Writing letters was like throwing stones into a bottomless pool. They sank without trace. No point in telling the family which gang you worked in and what your foreman, Andrei Prokovyevich Tyurin, was like. Nowadays you had more to say to Kildigs, the Latvian, than to the folks at home. (R. 30; E. 41)

 

            The common path through the Gulag draws the inmates close because of their shared experiences, values, and vision of life. Together with the other prisoners, Shukhov is part of a cast segregated from the rest of the world, a cast whose members are given a unique chance to discover and develop their souls. Therefore their camp experience acquires the religious significance of a chance for spiritual restoration, or, in terms of Christian asceticism, a chance for liberating their souls from the net of the profane world.
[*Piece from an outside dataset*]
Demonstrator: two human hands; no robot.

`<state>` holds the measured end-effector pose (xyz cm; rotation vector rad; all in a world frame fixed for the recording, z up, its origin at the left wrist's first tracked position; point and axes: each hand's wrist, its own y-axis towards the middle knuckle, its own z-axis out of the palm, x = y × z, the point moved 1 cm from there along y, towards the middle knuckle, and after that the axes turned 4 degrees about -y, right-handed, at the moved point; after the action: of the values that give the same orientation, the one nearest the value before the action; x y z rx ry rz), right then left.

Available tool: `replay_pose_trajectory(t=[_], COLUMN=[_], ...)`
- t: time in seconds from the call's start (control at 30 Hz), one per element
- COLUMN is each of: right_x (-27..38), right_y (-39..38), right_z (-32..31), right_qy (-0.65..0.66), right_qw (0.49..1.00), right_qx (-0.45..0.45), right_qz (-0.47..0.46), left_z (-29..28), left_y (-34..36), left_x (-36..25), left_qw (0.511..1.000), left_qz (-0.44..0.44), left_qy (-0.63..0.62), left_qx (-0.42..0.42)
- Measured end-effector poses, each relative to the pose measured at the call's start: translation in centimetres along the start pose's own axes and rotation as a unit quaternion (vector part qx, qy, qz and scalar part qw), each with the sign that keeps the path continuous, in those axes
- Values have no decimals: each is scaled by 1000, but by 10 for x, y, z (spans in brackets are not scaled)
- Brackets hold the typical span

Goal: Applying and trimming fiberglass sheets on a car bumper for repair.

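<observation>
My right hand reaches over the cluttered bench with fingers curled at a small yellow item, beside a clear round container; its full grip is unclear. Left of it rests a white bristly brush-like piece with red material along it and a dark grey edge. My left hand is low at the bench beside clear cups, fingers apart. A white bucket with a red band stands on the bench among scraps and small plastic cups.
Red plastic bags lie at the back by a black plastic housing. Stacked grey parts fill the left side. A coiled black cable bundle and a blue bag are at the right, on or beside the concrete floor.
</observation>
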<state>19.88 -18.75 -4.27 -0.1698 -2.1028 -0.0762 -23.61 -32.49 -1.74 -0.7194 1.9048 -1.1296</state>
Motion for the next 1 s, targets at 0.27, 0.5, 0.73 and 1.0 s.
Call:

            Yet spiritual fulfillment does not become the lot of each and every zek. It does not offer itself to those zeks who persist in their attachment to or rely on the values of the outside world. For example, Tsezar, who regularly receives packages from home and whose interests and thoughts outreach the confines of the camp, does not really share the lot of other zeks. He stands in sharp contrast to them, and is presented as someone who in his thoughts, tastes, and even appearance (he still wears a mustache) belongs to the outside world. Indeed, Tsezar does not work with the team, he does not depend on camp food, his suffering is minimal, and unlike Shukhov, Tsezar does not fear his return home. A member of the elite in both his pre-camp and camp lives, Tsezar has never known the kind of suffering that makes one embrace ascetic values and consequently facilitates one’s initiation into a new awareness. Since Tsezar’s thoughts center on his material possessions, which are the source of his well-being, he is not free from the material world. Another exception in the community of zeks is Fetukov, the scavenger. Unlike Tsezar, whose detachment from suffering is supported by his privileged status, Fetiukov cannot reduce his suffering by bribing camp authorities, he tries to safeguard his physical existence by all means. In fact, he suffers, but he does not embrace his suffering, nor does he preserve his human dignity. Being outsiders, neither Tsezar nor Fetiukov are granted a chance for spiritual awakening.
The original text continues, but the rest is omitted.